The following candidates have responded to a request from the Fayetteville Flyer for more information about their candidacy in the Nov. 6 election.

Ward 1
Sonia Gutierrez
Kris Paxton
Olivia Trimble

Ward 2
Martin Bemberg
Raymond Burks
Mark Kinion

Ward 3
Lucas Regnier
Sloan Scroggin

Ward 4
Adam Fire Cat
John La Tour
Teresa Turk

Regnier, 44, is a visiting instructor at the University of Arkansas School of Law where he teaches upper level contract drafting and a course he designed on representing startups. He said retaining green space is a hallmark of his candidacy. He said he also wants to give back to the community that supported him during his recovery from a bicycle accident in 2015 which resulted in a major spinal cord injury and significant peripheral nerve damage.

Scroggin, 34, teaches math at the University of Arkansas and is a licensed real estate agent who serves on the Fayetteville Planning Commission. He said sustainability, safety through support of the police and fire departments, successful job creation, and continued development of the city’s trail system are the pillars of his platform.

The candidates were asked how they’d prioritize council decisions if elected. For example, an east Fayetteville resident wanted to know whether they’d support proposals that the majority of their constituents were against.

The question was in reference to a recent controversial rezoning request and proposed change to the master street plan in the Rolling Hills Drive area. Residents in the surrounding neighborhoods campaigned against the proposals, but the council voted 5-3 in favor of the requests.

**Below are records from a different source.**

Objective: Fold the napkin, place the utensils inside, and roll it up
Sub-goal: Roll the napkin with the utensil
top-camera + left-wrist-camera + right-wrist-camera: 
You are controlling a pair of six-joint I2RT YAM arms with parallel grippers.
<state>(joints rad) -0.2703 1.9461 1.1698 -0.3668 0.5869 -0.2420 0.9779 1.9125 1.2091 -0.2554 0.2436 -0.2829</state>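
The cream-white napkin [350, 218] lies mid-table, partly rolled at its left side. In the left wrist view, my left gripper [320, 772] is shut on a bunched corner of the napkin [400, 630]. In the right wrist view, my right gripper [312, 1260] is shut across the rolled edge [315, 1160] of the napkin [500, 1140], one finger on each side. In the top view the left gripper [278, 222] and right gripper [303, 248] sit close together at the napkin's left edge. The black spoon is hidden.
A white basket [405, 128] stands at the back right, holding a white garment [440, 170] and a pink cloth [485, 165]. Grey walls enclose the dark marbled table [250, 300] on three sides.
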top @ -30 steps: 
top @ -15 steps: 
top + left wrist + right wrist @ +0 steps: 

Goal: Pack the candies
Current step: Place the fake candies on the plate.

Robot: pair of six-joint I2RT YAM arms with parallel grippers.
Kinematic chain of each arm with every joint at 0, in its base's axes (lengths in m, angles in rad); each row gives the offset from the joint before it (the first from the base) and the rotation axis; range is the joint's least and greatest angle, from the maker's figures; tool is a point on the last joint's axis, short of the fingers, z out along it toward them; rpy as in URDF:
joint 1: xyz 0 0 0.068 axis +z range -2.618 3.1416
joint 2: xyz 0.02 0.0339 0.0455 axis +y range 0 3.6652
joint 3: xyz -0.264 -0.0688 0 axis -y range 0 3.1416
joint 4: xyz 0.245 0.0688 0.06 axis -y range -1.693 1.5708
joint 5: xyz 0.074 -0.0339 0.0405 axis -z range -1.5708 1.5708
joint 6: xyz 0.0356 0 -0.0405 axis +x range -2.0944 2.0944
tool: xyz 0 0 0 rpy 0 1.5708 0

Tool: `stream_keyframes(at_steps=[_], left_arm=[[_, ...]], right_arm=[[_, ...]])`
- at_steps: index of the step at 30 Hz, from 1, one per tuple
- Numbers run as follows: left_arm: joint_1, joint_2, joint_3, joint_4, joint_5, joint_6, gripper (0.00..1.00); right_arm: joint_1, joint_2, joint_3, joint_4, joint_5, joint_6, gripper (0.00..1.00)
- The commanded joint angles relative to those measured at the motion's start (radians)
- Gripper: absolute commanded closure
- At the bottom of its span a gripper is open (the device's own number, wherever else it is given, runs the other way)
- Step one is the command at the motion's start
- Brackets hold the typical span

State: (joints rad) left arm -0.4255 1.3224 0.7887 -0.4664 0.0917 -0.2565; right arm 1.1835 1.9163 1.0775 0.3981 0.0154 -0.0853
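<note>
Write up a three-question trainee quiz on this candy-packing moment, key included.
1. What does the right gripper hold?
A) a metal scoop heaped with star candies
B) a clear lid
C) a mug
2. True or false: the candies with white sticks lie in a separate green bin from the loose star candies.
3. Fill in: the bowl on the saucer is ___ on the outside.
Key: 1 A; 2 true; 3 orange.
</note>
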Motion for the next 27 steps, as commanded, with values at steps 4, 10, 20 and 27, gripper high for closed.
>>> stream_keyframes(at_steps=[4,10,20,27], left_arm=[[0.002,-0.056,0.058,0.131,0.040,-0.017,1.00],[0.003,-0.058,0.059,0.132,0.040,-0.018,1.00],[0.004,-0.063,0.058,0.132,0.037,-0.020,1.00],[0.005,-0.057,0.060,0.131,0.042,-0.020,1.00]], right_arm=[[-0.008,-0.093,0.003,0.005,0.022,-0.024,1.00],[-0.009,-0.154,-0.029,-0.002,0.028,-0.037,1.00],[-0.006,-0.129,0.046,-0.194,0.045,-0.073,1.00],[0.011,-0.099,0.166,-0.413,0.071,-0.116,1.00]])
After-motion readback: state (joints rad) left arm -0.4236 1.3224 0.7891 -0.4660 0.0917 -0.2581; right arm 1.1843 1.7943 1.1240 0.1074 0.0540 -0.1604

Scroggin said the 20-year-old master street plan was developed using input from design experts and residents from all over the city, and it shouldn’t be written off because a group of neighbors suddenly discovered it and are opposed to some of the details.

“If the plans are already in place and thousands of citizens have said ‘we want a road here,’ then you would be overriding their vote if you just went with the current citizens,” said Scroggin.

Regnier disagreed and said listening to constituents would be a top priority when making decisions, and said he’d host two town hall-style meetings each year to gather input. He said plans, by nature, can be revised, and should be reconsidered if a large group of citizens organize a campaign for change.

“I want to hear from my constituents,” Regnier said. “I don’t want to hear what a panel of experts said five years ago.”

Both candidates have been vocal in recent months when it comes to controversial issues.

Scroggin, whose home is in the subdivision southwest of JJ’s Beer Garden & Brewing Co., asked city planners to revoke the company’s conditional use permit after its owners violated terms of the agreement regarding parking and music being played outside permitted hours.

Regnier, who lives in the Huntingdon subdivision near Butterfield Trail Elementary School, spoke at City Council meetings in opposition of the Rolling Hills street plan and the rezoning of wooded acreage behind the school.

In reference to both issues, the candidates were asked if they believe a City Council member has a responsibility to abstain from voting on issues that directly affect them or their own neighborhood.

Scroggin said a council member should recuse if they have a financial stake in the decision, but being personally affected in other ways is not grounds to remove oneself from a vote.

“I think it’s insane to have the argument that somebody shouldn’t have a vote because they’re negatively affected by the thing they’re voting on,” Scroggin said. “If you actually believed that, you would not elect people in the city.”

Rengier said if the council member were also serving as a community advocate for an issue, they shouldn’t cast a vote.

“I feel like it would be an absolute fiduciary obligation for myself to recuse as an adjudicator of that matter,” he said.

The next forum is scheduled for 6 p.m. Friday, Sept. 14 at the library with Ward 4 candidates John La Tour, Teresa Turk and Adam Fire Cat.